Carece del prestigio literario de otras enfermedades. Ni siquiera cuenta con el aprecio de la ciencia, que no parece considerarlo un enemigo a su altura. Médicos y pacientes lo tratan con una mezcla de impaciencia y desprecio, como un huésped inoportuno al que, sin embargo, se tolera porque se sabe que su estancia será corta. Y, sin embargo, cada invierno nos visita y nos vuelve un poco más humildes, un poco más conscientes de la frágil sustancia de la que estamos hechos. Tímido metafísico, el catarro no nos prepara para la muerte, o al menos no para la Muerte con mayúscula (todo en el catarro está, como la mayor parte de nuestra vida, condenado a escribirse en minúscula); pero, entre cínico y estoico, nos enseña a acostumbrarnos al desgaste cotidiano de los días, a la melancolía incierta de vagas pero decisivas derrotas.
La existencia del catarro es un argumento demoledor contra la teoría del diseño inteligente, porque ¿qué Mente divina podría haber creado una molestia tan insidiosa como banal, una enfermedad tan chapucera, tan lejos de la grandiosa puesta en escena de una plaga bíblica? Con todo, no resulta difícil imaginar que el catarro es el fruto de la broma de mal gusto de algún dios con minúscula, de uno de esos dioses burlones y un tanto chabacanos que aparecen en no pocas mitologías.
El catarro se lleva mal con la tragedia y con la épica. Es más aficionado a la comedia, pero a una comedia teñida de cierta melancolía. Por unos días nos hace convivir con nuestro cuerpo como con un extraño. Nos descubre en la carne que somos misterios que resultan casi triviales, pero que nunca condescenderán a enseñarnos esos dos maestros que llamamos sexo y muerte.

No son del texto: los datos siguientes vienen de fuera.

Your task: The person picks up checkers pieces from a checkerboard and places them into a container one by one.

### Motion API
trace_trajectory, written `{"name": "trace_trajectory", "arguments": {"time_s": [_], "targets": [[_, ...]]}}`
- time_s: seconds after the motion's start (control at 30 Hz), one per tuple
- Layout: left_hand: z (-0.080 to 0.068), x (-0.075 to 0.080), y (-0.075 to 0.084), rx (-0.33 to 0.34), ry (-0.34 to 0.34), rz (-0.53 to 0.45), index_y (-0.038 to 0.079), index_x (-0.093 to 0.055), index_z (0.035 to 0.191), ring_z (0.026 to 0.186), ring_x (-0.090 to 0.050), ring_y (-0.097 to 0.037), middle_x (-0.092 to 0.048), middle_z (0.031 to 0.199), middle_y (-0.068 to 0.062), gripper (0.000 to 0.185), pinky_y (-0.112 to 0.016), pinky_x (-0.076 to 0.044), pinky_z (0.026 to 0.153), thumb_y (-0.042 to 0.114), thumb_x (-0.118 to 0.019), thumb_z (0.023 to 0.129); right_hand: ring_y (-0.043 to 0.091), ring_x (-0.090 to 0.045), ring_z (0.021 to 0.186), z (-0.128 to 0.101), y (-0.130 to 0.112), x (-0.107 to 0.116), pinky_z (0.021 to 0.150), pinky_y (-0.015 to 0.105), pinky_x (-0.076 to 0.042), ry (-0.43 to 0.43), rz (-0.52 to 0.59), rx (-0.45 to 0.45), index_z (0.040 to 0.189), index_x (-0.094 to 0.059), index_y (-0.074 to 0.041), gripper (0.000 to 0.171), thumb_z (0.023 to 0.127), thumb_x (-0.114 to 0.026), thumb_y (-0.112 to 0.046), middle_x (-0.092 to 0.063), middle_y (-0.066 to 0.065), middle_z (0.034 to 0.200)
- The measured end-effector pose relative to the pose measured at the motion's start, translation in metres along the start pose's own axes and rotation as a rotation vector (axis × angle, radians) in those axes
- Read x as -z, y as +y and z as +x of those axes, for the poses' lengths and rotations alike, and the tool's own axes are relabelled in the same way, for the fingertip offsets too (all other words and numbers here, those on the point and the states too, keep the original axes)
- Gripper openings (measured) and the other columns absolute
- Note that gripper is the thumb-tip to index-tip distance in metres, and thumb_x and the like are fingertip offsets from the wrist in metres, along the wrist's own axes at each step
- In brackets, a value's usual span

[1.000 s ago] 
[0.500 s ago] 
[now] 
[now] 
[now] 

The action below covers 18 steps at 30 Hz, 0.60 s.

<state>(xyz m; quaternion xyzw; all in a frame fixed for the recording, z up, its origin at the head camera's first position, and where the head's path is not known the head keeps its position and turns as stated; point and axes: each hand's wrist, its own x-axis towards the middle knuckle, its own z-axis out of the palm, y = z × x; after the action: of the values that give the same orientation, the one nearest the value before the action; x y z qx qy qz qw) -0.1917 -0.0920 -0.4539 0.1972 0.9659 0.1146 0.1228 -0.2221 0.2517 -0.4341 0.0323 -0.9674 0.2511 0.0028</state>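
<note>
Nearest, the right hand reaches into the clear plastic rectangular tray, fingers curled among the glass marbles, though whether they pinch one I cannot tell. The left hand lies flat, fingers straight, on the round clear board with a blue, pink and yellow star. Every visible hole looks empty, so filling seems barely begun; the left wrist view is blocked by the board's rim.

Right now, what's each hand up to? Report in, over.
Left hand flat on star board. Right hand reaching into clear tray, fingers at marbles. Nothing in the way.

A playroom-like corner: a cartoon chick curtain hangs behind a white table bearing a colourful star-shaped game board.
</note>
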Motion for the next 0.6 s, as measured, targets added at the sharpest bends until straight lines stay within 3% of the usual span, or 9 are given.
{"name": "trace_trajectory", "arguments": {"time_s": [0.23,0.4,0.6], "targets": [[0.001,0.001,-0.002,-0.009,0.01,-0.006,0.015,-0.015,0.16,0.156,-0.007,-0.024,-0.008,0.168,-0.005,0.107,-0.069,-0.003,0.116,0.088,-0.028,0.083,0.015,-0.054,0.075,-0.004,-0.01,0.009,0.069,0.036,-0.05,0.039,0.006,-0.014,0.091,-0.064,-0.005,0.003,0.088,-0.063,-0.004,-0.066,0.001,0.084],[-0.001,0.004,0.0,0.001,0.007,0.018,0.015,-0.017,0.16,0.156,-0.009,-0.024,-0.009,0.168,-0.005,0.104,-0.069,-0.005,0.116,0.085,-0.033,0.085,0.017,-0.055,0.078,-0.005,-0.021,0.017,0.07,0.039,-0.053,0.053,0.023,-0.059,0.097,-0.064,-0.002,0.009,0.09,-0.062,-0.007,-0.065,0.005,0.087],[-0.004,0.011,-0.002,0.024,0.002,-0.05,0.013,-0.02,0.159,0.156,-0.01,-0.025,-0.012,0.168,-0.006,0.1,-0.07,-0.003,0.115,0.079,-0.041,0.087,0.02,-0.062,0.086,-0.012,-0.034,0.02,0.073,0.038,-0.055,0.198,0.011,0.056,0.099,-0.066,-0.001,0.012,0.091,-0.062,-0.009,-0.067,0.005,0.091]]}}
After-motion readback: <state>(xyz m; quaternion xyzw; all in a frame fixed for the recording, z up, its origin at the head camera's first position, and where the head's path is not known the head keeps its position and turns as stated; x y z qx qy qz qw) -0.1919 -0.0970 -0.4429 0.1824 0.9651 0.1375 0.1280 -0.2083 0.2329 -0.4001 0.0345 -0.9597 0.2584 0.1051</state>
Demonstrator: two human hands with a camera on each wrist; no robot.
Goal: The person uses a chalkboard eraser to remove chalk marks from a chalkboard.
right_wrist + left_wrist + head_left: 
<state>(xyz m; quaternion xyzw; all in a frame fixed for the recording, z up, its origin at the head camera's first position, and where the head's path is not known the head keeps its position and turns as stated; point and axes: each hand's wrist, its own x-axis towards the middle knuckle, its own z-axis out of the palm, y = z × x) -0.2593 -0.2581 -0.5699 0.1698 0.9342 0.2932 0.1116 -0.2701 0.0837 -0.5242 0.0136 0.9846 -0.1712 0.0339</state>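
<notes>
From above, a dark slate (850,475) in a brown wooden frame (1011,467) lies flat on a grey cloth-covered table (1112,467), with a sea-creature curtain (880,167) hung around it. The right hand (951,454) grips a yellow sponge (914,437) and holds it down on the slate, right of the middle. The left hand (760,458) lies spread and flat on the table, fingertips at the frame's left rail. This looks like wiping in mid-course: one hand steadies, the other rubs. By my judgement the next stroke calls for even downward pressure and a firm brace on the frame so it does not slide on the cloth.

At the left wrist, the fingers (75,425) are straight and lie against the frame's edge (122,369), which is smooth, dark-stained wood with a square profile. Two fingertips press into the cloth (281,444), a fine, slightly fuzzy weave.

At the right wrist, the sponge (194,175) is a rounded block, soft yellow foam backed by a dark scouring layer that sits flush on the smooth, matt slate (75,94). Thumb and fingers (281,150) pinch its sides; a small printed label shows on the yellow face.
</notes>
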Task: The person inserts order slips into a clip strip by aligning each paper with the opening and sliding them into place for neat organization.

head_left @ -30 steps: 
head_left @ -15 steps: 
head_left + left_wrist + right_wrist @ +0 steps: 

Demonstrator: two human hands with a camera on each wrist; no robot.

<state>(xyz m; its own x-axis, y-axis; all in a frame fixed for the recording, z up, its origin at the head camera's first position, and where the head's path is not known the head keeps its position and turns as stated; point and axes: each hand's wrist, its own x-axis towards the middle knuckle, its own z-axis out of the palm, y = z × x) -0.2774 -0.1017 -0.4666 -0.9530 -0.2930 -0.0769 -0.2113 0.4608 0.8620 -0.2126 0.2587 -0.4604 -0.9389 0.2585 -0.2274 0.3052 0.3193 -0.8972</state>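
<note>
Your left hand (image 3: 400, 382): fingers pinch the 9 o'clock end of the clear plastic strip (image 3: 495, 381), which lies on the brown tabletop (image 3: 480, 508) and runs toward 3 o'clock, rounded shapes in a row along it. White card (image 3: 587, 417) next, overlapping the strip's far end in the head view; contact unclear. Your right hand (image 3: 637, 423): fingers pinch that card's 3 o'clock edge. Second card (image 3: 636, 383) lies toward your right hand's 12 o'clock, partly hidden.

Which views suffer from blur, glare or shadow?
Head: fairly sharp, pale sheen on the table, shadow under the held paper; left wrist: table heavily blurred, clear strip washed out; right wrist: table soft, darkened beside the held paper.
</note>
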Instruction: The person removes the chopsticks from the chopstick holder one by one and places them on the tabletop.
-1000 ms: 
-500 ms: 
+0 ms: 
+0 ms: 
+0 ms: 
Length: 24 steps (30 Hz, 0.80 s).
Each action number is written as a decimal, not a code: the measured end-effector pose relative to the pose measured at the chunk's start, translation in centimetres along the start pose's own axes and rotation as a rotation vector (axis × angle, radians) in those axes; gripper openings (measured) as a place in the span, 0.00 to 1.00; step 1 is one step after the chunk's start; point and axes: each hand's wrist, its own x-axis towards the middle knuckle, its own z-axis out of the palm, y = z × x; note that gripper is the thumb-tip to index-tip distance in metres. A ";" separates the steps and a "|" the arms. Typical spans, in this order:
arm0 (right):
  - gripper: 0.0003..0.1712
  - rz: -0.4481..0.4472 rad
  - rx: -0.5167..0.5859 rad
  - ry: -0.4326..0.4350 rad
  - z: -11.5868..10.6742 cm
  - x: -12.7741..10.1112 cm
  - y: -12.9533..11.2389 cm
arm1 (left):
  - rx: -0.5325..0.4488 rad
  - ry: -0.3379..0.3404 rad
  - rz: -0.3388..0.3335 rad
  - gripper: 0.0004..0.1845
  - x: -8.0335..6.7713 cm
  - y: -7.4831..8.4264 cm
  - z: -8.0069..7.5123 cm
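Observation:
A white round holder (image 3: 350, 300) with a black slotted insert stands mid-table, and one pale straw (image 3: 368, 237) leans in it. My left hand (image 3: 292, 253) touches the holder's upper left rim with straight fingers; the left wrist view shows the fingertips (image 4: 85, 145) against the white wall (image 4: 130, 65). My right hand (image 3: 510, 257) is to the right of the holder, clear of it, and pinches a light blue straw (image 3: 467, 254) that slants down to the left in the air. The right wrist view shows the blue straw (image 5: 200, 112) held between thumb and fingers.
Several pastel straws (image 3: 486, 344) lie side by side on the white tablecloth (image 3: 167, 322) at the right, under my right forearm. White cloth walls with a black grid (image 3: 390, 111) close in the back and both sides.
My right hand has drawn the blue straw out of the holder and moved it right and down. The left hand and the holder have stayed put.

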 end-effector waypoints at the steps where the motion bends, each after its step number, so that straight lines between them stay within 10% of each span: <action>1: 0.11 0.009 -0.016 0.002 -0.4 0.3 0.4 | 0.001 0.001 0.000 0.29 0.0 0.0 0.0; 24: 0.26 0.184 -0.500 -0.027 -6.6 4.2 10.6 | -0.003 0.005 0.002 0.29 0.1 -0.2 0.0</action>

Los héroes nunca se resfrían, y por eso resultan a menudo crueles e insolentes. Si Helena hubiese recibido a Paris con el pañuelo en la mano o Aquiles se hubiese acatarrado cuando su augusta madre lo sumergió en la laguna Estigia, quizá la historia de Troya hubiera discurrido por caminos muy distintos. Por si acaso, un consejo: mejor un buen resfriado a tiempo que caer en la tentación de creerse inmortal.
2 comentarios:
Reflexionando sobre un tema que podría tratarse de un tema tabú en el sentido de que nadie quiere pensar en ello, mucho menos analizarlo, más que creado por un dios chabacano, el catarro parece un dios chabacano. Porque tiene la poca vergüenza y la mucha perfidia de aparecer en el momento más inoportuno de nuestros cuerpos débiles. Pienso en mis épocas de exámenes, como ahora, pañuelo en mano, vista clavada en los apuntes y mente perdida en lo mucho que duele la cabeza, o la garganta, o todo en general.
En el pack de "todo", entra la memoria, que se va resintiendo con los años.
Buenísimo Jose, me haces acordar de Finlaurë, que tampoco se acatarraba (ni ninguno de su especie). Un saludo.